Parent and Merger Sub have secured committed financing, consisting of a combination of equity to be provided by Francisco Partners and Elliott
Management Corporation and debt to be provided by Barclays, RBC Captial Markets, Deutsche Bank Securities, Mizuho Bank, Ltd., and Jefferies Finance LLC, the aggregate proceeds of which will be sufficient for Parent to pay the aggregate Merger
Consideration and all other closing payments and related fees and expenses. The availability of the debt financing is subject to the satisfaction of customary conditions.

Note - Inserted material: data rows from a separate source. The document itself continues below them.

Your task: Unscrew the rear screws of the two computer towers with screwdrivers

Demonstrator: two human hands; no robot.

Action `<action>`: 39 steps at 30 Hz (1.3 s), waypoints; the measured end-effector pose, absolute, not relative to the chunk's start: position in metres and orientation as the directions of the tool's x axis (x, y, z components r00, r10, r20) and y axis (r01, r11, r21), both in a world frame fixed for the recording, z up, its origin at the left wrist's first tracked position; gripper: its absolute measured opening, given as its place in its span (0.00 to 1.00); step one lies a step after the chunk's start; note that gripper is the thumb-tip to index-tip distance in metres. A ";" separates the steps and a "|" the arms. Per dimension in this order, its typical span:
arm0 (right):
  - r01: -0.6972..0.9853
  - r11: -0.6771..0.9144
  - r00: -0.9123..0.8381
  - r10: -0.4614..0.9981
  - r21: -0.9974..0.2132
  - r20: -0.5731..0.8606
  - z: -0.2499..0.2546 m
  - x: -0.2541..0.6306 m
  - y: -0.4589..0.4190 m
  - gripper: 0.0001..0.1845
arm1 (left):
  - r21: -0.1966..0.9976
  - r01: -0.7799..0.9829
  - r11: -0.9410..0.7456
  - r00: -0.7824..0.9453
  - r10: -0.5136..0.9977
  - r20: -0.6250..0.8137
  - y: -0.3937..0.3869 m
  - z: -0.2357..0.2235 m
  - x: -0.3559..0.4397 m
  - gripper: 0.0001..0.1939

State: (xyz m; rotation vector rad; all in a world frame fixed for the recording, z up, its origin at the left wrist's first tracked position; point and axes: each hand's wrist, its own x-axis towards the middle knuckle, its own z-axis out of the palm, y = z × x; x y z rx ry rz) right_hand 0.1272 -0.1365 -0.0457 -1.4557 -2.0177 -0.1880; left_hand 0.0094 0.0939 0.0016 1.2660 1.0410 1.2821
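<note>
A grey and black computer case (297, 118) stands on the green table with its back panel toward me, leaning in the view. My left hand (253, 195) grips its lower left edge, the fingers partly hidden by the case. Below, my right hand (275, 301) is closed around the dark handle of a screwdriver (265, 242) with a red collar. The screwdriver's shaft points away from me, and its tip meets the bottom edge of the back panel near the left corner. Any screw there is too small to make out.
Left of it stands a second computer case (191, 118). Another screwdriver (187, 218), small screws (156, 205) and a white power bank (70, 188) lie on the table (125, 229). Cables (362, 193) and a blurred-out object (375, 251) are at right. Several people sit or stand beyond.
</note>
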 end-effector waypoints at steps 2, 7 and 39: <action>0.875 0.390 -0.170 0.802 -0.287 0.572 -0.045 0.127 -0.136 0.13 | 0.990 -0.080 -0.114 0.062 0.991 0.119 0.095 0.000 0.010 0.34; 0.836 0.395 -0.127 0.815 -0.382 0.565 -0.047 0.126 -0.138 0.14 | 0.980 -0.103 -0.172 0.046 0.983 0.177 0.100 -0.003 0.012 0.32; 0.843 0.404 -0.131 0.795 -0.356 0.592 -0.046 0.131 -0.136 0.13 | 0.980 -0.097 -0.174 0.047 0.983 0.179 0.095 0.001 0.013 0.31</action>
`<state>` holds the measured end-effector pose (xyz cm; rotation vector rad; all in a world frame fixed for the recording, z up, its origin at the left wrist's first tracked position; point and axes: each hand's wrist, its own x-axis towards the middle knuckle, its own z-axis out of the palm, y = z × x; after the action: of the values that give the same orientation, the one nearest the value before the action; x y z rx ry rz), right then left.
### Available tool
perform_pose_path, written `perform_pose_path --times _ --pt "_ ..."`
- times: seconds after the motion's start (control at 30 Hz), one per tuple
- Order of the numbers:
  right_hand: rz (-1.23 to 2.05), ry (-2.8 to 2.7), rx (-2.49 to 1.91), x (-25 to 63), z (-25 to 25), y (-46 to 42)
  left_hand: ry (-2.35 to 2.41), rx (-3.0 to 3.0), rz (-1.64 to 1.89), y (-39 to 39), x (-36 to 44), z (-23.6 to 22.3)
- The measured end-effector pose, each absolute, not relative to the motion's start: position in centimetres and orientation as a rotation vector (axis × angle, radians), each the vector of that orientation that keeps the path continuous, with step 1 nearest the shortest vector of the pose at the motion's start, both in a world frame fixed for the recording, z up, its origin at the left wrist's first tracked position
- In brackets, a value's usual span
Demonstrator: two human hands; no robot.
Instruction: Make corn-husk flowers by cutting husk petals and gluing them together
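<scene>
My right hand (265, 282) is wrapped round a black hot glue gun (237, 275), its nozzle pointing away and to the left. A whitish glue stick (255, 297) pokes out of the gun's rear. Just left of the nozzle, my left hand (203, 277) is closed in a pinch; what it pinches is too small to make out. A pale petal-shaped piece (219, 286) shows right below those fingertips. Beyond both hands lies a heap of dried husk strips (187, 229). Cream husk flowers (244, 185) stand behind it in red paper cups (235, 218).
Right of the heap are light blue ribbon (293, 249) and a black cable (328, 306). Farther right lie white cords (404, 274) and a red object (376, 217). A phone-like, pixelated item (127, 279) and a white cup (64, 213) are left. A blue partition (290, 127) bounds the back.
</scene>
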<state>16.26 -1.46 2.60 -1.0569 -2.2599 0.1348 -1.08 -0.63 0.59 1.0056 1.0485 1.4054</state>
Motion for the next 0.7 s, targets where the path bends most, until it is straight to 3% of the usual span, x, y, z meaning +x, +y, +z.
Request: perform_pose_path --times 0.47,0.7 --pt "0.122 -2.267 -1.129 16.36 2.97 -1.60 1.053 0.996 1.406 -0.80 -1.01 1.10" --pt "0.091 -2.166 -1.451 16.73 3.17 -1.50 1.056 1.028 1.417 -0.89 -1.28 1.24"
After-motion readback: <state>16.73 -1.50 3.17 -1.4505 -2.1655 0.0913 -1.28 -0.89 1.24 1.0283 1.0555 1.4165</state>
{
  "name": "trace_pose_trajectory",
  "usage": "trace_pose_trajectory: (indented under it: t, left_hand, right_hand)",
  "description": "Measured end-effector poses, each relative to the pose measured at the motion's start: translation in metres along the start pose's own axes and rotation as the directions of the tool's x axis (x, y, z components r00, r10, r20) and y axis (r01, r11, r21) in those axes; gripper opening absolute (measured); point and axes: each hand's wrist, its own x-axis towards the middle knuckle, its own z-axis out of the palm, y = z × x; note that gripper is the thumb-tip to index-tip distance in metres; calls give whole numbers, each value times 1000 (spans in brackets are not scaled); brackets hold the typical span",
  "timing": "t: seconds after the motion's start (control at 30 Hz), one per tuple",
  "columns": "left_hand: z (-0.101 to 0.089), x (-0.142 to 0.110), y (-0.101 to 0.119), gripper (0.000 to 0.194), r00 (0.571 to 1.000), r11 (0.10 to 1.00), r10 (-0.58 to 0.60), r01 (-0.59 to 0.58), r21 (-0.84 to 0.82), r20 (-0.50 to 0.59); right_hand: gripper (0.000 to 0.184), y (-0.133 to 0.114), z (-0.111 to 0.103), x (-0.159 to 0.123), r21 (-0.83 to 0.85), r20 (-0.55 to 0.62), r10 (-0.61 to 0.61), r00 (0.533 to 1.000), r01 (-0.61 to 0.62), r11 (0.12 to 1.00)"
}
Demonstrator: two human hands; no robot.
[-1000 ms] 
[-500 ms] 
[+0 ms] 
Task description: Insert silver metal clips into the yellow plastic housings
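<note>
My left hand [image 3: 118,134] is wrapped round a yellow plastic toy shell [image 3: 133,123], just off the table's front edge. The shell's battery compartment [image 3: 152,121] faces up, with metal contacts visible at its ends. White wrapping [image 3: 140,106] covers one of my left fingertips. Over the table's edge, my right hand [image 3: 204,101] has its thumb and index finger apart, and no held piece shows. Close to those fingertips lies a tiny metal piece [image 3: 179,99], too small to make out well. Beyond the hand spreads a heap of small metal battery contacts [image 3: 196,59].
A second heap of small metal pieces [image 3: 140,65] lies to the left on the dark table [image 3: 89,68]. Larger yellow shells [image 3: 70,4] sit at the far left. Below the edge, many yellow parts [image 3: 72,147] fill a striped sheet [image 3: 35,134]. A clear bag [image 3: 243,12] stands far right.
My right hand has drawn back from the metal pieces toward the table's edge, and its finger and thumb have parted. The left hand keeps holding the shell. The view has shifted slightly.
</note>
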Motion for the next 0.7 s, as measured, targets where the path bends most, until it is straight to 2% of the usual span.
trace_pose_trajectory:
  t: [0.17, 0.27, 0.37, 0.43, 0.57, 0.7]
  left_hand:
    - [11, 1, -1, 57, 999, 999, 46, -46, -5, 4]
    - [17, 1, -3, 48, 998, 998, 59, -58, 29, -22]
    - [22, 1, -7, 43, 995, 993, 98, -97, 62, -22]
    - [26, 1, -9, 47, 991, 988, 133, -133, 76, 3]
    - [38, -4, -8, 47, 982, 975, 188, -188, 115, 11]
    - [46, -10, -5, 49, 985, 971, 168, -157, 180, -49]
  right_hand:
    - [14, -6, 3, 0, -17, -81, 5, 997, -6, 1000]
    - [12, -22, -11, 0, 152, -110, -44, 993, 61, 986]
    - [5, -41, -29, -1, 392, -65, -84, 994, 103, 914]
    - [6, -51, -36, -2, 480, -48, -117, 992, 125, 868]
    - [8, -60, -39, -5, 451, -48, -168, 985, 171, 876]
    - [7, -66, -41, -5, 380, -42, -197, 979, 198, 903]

The Merger Agreement contains certain termination rights for both the Company and Parent. If the Merger Agreement is terminated in connection
with the Company entering into a Company Acquisition Agreement (as defined in the Merger Agreement) in respect of a Superior Proposal prior to the Solicitation Period End Date or within one business day following the expiration of any Notice Period
that began on or prior to the business day following the Solicitation Period End Date, the Company will be required to pay to Parent a termination fee of $65 million. Upon termination of the Merger Agreement under specified circumstances,
including with respect to the Companys entry into an agreement with respect to a Superior Proposal other than as described in the preceding sentence or the Board effecting a Change of Board Recommendation, the Company will be required to pay
to Parent a termination fee of $130 million. The termination fee of $130 million may also be payable by the Company if the Merger Agreement is terminated for any of the following reasons, the Company enters into a definitive agreement with
respect to any Acquisition Proposal within twelve months after such termination, and the transaction contemplated by such Acquisition Proposal is consummated: (i) if the Merger Agreement is terminated by the Company or Parent as a result of the
failure to obtain the Company Stockholder Approval and prior to the date of the Company Meeting (as defined in the Merger Agreement) an Acquisition Proposal has been publicly announced and not publicly withdrawn at least ten days before the date of
the Company Meeting, (ii) if the Merger Agreement is terminated by the Company or Parent because the Effective Time has not occurred on or before the Outside Date (as defined in the Merger Agreement) and prior to the date of termination an
Acquisition Proposal has been publicly announced and not publicly irrevocably withdraw at least ten days before the date of such termination, or (iii) if the Merger Agreement is terminated by Parent because the Company would not be reasonably
capable of satisfying its closing conditions due to a breach of its representations, warranties or covenants and prior to the date of termination an Acquisition Proposal has been publicly announced and not publicly irrevocably withdraw at least ten
days before the date of such termination.